Looking back at that now, i cannot believe i wrote some of that shit. I don't feel any of that at that moment. Depression is not forever, and i know i wrote that it would never get better. I obviously didn't know what i was talking about back then, because at this moment in my life, i am feeling happier than i ever have before.

Depression is a terrible thing and i believe that anyone can be cured. You just need to believe that you can do it. Smile. :)

Tuesday, April 12, 2011

"You take the way you know i'll take the road unknown and meet you there at the end of time"

At the moment i am listening to "Analog - Strung Out". This is one of my favourate bands and infact, this is the first song of theirs i heard. And from then, i just loved everyone of their songs. The lyrics in this song are remarkable, they remind me Stanley Kubrick's "The Shining" because to me the lyrics are all about isolation and the horror of being exiled.
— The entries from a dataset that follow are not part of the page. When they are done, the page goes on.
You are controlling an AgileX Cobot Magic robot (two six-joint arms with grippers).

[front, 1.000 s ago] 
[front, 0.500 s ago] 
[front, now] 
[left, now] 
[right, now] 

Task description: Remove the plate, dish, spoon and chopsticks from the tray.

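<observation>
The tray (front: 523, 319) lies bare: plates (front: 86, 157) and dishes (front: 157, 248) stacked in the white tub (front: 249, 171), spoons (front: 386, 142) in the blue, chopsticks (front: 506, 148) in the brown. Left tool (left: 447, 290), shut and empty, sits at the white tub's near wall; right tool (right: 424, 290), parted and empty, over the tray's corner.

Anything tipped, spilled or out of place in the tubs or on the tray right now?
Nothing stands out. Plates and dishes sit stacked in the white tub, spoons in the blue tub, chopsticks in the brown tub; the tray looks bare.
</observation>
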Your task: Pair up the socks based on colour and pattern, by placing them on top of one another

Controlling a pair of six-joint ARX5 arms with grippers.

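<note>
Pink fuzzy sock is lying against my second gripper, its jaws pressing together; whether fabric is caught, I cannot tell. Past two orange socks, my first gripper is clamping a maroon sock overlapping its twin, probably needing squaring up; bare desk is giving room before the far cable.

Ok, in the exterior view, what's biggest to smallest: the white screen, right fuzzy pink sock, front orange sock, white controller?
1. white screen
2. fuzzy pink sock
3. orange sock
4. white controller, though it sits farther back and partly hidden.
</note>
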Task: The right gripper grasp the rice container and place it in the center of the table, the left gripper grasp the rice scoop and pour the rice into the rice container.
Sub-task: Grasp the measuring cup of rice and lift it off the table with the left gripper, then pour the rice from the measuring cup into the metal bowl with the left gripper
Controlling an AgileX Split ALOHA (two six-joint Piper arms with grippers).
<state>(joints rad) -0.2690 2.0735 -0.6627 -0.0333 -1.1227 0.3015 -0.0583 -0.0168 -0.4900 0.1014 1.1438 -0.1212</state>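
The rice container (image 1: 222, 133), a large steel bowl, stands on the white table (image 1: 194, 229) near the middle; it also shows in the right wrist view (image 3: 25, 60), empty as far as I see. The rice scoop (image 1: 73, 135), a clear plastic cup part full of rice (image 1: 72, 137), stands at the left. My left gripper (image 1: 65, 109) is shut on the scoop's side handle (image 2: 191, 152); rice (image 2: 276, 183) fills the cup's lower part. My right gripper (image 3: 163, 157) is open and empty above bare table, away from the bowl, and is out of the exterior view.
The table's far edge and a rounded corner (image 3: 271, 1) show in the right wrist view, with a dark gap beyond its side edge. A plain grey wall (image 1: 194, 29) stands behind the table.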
"We've got the anger, fear and isolation,
exiled to this place.
We've got the pain, separates the tragic years
I've gone through all this waste
and when we finally separate ourselves,
the world we choose to leave behind
I will not be the same
as I was when I was yours."

^ One of my favourate lyrics. This song also heavily inspired me for my upcoming media assignment where i have to make a movie. My movie is based around the idea of horror within the mind and is shown through isolation. Another main inspiration i had for creating this film is the haunting saying: "We stoped checking for monsters under the bed at night when we realised they're inside of us".

Monday, April 11, 2011

"Let's get these two hearts beating faster, faster"

At the moment i am listening to "Lying is the most fun a girl can have without taking her clothes off - Panic! at the Disco" and it is a pretty amazing song. Most of my inspiration with anything i do in life comes from music and their lyrics. Whether the lyrics mean something in particular of where they have a figurative meaning, i still find inspiration through them.

Imagination, i believe, comes inspiration. Except i also believe that their is no such thing as true inspiration. Which begs the question, Is their such a thing as a true imagination? I believe not. Imagination is always built on something that already exists. This is my thoughts however, i believe them to be true, even though they may not be factual.